▶ _REQUIREMENT_:
Every line of the entries with the word "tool" in it should be shown.

-=-=-=-=-

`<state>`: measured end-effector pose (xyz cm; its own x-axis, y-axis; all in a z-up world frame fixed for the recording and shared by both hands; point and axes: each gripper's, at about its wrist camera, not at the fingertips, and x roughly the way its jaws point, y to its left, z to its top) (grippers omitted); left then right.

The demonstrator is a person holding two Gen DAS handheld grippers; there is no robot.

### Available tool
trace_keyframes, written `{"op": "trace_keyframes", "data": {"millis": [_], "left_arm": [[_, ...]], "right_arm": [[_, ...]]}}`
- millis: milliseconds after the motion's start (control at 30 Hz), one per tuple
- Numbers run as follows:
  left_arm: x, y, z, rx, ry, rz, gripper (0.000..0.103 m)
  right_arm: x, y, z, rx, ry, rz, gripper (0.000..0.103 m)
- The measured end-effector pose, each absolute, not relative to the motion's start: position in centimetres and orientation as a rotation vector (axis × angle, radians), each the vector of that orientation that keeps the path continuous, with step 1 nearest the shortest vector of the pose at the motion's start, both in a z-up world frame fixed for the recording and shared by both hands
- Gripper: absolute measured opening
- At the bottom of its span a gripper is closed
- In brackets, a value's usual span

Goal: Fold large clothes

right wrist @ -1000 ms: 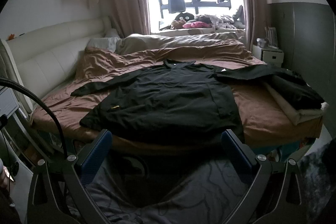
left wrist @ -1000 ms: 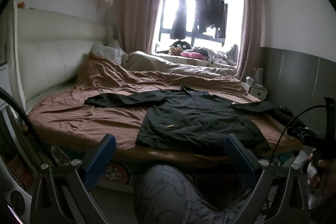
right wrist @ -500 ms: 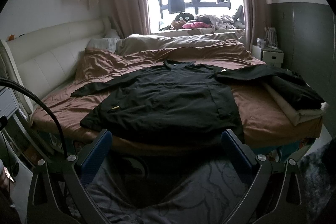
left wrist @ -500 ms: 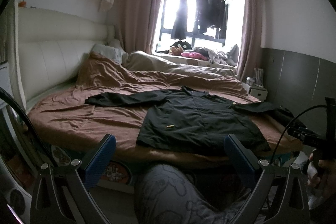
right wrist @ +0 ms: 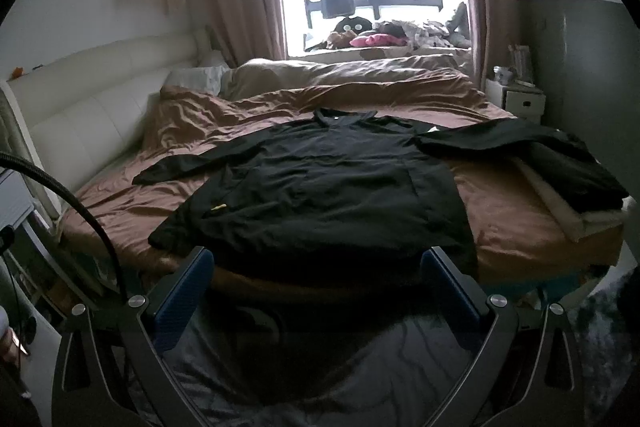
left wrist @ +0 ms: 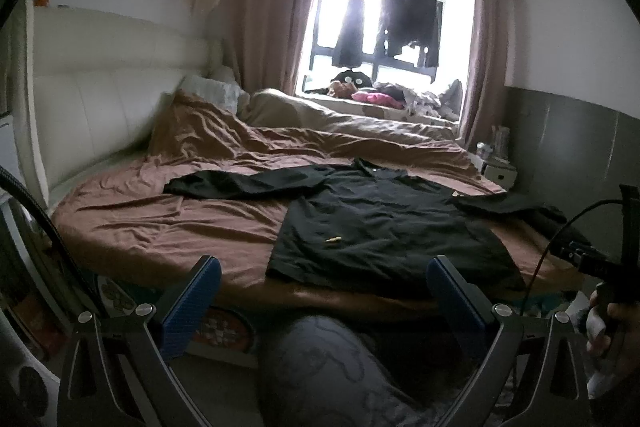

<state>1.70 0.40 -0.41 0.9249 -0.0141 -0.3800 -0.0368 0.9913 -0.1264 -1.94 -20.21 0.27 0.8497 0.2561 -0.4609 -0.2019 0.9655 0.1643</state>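
A large black long-sleeved shirt lies spread flat on the brown bed, sleeves out to both sides, a small yellow tag on its left front. It also shows in the right wrist view. My left gripper is open and empty, held short of the bed's near edge, left of the shirt's hem. My right gripper is open and empty, just before the shirt's near hem. The right sleeve lies over a folded pile.
The brown bed sheet is wrinkled, with a bunched duvet behind. A folded dark and cream pile sits at the bed's right edge. White headboard on the left, nightstand at the right. My patterned knee is below.
Both views have shifted very slightly; the grippers stay open and the shirt has not moved.
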Motion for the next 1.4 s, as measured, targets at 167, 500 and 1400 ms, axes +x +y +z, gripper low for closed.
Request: {"op": "trace_keyframes", "data": {"millis": [167,500,1400], "left_arm": [[4.0,1.4,-0.8,-0.142,0.414,0.018,0.103],[11.5,4.6,-2.2,-0.197,0.453,0.046,0.103],[29.7,17.0,-7.6,-0.354,0.656,0.209,0.096]], "right_arm": [[0.5,-19.8,-0.1,0.107,0.524,0.246,0.103],[8.5,-18.3,-0.2,0.103,0.581,0.221,0.103],[28.3,-11.6,-0.3,0.096,0.71,0.265,0.103]]}}
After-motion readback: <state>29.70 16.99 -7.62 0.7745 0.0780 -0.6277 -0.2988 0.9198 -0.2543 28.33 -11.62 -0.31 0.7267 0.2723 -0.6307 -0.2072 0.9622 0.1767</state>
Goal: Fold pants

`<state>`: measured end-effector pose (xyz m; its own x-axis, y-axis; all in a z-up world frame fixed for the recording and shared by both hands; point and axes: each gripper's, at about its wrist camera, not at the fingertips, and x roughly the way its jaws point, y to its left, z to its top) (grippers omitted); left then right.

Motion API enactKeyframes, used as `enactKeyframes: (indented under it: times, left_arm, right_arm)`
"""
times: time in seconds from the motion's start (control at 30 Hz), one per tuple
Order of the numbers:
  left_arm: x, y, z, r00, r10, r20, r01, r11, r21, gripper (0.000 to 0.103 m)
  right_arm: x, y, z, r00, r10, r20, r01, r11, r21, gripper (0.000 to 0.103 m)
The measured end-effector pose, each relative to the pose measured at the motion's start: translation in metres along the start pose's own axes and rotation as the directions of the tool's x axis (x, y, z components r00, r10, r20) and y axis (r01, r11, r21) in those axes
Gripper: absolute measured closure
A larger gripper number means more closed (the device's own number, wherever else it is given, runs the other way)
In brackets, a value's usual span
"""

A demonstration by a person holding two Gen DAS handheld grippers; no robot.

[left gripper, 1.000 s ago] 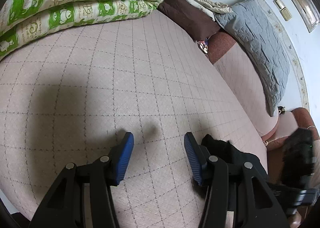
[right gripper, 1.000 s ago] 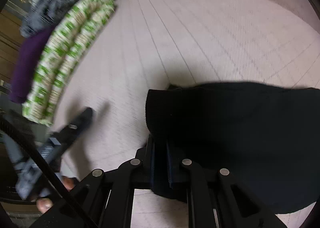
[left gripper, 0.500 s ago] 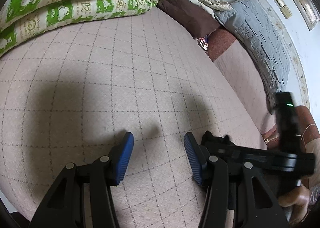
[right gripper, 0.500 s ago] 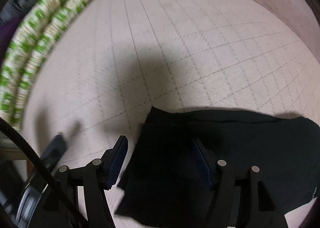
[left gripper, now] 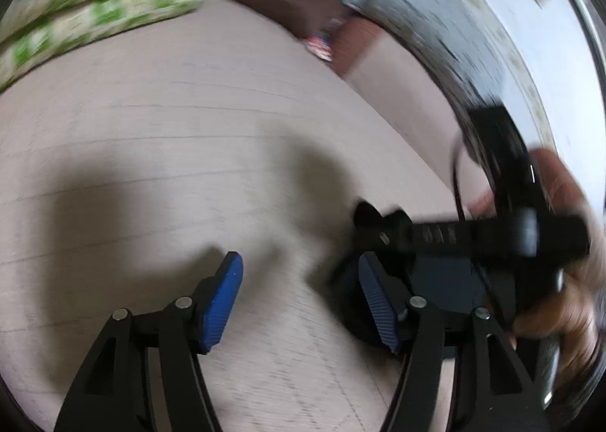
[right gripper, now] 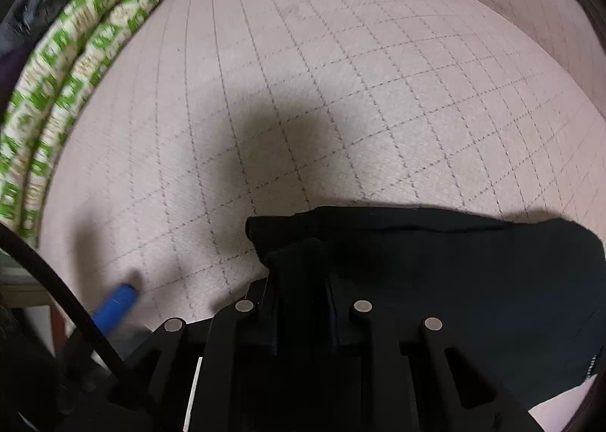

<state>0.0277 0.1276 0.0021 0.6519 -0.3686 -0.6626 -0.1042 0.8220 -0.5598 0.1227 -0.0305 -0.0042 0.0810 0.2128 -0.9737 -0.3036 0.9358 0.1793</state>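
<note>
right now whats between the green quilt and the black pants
Only bare quilted bedcover, part shadowed, lies between the green quilt and the black pants, in the right wrist view.

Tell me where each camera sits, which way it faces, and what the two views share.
Left wrist: on the left gripper, slanting down over the quilted bed cover; its fingers, opening, hold nothing; a hand with the right gripper shows.
Right wrist: on the right gripper, looking steeply down; fingers closing on the black pants.
Shared: bed cover, pants, green-patterned quilt.
</note>
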Motion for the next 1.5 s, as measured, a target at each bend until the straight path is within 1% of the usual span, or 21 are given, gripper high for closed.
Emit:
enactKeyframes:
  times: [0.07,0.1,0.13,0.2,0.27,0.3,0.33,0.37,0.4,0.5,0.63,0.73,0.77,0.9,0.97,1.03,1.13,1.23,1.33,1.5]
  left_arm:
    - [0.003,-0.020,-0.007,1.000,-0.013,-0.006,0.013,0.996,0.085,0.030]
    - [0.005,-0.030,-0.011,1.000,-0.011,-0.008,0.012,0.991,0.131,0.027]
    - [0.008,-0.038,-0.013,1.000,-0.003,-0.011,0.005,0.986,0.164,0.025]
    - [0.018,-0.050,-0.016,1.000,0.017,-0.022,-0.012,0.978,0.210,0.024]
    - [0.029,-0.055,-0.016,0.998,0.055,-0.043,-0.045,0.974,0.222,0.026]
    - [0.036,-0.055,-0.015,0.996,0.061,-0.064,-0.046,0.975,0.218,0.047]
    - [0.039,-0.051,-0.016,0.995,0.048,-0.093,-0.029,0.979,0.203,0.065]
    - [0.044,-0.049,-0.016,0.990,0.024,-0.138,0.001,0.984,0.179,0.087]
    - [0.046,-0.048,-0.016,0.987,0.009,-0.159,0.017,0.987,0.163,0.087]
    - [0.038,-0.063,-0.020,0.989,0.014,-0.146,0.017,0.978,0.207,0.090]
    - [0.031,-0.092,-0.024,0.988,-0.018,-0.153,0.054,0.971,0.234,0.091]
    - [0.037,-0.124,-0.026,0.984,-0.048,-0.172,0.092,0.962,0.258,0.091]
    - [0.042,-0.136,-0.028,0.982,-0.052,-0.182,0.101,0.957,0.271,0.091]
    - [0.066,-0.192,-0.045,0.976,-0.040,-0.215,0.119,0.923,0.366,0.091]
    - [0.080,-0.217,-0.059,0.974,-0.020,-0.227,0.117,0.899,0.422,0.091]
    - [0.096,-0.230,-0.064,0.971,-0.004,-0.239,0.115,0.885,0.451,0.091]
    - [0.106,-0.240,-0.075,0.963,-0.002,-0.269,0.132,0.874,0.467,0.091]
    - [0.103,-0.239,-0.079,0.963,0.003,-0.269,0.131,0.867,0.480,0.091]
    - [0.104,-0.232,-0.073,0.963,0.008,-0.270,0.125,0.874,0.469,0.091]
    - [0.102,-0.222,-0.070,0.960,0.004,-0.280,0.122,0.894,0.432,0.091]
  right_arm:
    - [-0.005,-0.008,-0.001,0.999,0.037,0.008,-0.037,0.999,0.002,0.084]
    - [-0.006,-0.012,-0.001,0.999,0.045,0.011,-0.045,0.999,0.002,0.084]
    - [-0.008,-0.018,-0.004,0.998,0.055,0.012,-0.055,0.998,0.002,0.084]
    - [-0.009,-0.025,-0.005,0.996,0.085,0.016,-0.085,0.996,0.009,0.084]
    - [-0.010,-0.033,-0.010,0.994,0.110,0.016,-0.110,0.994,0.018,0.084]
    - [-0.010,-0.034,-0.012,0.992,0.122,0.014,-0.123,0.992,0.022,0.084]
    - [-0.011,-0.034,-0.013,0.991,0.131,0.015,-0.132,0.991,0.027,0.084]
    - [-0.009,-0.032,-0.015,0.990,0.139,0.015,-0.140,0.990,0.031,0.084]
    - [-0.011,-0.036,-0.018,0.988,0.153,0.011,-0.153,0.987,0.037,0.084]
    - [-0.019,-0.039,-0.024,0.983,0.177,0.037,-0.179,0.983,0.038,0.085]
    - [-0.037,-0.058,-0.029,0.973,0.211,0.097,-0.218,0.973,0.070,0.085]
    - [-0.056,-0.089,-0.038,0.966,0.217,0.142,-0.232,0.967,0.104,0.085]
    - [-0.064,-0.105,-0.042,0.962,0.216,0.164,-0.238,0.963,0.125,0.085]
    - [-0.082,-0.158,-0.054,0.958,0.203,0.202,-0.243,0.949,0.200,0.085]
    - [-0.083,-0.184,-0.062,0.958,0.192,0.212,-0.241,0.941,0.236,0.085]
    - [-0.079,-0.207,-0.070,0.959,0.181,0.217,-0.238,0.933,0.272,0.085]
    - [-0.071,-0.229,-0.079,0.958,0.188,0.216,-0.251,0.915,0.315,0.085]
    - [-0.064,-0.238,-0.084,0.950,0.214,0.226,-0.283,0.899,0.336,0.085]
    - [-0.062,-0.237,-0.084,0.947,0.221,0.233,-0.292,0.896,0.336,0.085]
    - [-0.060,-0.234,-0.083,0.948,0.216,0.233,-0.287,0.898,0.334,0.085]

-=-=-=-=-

▶ _EXPECTED ANSWER_:
### Available tool
The measured end-effector pose, each relative to the pose measured at the motion's start: translation in metres along the start pose's own axes and rotation as the directions of the tool's x axis (x, y, z components r00, r10, r20) and y axis (r01, r11, r21) in those axes

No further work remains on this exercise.